### Required action:
The answer must consist of every line below containing "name".

►

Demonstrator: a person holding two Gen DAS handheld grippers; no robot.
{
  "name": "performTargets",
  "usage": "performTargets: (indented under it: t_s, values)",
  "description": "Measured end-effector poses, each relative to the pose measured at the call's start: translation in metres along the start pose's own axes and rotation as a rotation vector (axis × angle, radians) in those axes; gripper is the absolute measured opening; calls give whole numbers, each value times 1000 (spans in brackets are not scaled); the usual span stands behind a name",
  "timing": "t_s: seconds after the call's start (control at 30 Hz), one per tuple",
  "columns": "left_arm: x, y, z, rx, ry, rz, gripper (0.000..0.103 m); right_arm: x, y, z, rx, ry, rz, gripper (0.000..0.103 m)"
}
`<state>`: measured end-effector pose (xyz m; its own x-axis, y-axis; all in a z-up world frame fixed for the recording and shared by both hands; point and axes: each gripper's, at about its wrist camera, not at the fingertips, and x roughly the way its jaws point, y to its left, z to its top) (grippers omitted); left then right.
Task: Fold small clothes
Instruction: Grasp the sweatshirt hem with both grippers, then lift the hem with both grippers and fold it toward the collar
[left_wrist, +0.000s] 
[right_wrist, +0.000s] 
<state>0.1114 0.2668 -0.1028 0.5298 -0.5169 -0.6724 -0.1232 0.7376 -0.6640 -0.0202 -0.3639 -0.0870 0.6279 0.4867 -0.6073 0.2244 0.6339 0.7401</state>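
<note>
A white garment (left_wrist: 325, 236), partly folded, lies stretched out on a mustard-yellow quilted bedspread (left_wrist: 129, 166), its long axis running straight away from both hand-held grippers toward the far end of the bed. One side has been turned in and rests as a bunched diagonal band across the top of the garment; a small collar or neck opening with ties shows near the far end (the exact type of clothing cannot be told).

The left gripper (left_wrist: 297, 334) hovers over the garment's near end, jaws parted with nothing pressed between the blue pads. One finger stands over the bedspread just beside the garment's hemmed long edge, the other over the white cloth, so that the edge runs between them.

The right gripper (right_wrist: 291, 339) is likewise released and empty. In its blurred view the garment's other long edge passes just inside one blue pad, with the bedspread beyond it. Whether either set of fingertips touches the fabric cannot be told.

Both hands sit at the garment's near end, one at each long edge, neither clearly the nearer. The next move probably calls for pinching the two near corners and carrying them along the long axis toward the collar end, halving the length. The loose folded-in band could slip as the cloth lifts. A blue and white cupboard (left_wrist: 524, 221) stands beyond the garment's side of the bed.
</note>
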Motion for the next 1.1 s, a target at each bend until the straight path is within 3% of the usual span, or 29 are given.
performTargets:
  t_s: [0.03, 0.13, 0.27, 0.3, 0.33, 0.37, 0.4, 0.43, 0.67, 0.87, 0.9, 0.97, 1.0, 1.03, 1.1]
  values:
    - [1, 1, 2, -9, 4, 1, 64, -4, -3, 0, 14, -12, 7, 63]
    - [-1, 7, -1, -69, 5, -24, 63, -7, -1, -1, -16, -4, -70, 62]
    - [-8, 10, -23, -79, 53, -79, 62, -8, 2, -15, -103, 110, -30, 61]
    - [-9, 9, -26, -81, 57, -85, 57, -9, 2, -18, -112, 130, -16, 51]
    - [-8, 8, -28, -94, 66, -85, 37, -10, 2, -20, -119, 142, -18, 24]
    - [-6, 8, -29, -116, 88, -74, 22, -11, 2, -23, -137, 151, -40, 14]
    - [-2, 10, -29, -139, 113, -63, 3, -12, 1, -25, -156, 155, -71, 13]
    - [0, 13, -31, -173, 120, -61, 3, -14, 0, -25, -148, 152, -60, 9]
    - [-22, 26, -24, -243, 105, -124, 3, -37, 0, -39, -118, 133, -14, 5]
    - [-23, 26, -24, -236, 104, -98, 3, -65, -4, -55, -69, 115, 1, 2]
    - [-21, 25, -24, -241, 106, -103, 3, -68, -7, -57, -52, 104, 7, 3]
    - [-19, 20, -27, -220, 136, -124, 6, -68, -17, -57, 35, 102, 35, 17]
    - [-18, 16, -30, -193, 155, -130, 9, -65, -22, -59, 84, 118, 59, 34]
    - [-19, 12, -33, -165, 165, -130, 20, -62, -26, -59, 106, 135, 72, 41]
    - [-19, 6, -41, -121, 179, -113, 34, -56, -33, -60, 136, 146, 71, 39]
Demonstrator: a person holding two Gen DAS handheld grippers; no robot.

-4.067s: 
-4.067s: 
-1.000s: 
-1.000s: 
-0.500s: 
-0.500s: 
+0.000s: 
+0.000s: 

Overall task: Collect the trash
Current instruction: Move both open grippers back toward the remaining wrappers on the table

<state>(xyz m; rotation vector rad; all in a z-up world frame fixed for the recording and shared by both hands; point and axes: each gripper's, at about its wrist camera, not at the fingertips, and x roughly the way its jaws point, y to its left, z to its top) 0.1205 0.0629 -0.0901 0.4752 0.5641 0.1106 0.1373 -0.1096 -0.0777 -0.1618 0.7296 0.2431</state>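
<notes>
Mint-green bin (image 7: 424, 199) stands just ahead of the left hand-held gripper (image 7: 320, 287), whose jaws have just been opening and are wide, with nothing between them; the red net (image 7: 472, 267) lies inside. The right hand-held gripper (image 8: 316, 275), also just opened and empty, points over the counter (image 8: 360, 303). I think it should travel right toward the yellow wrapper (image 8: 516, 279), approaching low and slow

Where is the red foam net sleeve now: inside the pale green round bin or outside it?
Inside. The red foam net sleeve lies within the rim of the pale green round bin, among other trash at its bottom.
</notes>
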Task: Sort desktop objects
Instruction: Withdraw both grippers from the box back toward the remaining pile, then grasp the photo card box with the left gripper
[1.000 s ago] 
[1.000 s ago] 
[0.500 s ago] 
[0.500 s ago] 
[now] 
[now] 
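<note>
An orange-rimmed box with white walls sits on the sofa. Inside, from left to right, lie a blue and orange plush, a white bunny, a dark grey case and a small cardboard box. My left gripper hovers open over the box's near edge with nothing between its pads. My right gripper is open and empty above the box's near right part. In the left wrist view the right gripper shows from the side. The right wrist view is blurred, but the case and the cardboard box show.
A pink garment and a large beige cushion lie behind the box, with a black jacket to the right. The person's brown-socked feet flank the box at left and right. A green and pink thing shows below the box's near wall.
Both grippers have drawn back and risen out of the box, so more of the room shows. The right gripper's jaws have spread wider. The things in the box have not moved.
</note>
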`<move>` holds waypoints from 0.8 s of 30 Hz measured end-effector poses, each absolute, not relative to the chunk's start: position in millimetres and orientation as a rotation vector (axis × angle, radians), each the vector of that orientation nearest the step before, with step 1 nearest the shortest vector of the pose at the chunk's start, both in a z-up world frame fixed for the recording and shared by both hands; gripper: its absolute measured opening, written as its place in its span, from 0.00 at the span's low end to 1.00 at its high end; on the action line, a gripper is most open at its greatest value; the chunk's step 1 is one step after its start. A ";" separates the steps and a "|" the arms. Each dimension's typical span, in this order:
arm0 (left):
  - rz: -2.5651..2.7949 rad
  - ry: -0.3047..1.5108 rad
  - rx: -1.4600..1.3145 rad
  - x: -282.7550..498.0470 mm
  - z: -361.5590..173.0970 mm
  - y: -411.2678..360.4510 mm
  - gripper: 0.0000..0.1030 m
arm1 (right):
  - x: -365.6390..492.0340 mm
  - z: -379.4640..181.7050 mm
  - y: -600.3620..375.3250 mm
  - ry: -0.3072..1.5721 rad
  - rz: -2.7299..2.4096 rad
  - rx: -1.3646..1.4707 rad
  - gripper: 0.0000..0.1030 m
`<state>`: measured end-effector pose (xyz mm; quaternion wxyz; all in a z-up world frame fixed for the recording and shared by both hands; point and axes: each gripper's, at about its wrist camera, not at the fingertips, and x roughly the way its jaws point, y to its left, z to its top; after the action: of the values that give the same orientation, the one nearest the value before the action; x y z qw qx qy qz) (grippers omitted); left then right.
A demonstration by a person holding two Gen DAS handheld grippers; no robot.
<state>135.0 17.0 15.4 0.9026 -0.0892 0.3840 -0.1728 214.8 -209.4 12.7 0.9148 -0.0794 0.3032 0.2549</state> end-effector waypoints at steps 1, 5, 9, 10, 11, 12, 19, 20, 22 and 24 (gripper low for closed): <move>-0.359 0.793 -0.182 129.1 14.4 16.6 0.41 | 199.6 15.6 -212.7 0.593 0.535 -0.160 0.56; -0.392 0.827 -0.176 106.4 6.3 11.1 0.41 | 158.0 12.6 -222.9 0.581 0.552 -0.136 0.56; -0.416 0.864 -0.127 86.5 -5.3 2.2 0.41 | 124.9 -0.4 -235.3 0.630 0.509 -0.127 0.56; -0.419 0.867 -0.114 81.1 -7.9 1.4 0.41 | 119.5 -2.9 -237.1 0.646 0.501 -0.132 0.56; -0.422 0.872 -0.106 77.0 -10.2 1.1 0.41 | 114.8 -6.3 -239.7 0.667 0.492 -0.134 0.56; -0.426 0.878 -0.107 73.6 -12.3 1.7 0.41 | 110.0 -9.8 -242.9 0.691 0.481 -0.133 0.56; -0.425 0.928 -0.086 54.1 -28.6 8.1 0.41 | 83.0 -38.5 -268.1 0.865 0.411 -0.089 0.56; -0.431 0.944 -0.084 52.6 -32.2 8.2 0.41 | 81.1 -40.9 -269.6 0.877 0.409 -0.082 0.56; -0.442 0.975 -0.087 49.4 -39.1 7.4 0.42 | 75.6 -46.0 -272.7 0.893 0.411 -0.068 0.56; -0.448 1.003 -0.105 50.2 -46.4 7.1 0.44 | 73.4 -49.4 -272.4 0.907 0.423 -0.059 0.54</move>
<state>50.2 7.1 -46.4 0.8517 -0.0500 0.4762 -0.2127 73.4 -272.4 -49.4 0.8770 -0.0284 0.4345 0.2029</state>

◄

### Result of the task:
  "name": "performTargets",
  "description": "Measured end-effector poses, each relative to the pose measured at the call's start: translation in metres along the start pose's own axes and rotation as a rotation vector (axis × angle, radians) in those axes; gripper is the absolute measured opening; calls give whole numbers, each value times 1000 (spans in brackets are not scaled); the usual span stands behind a name",

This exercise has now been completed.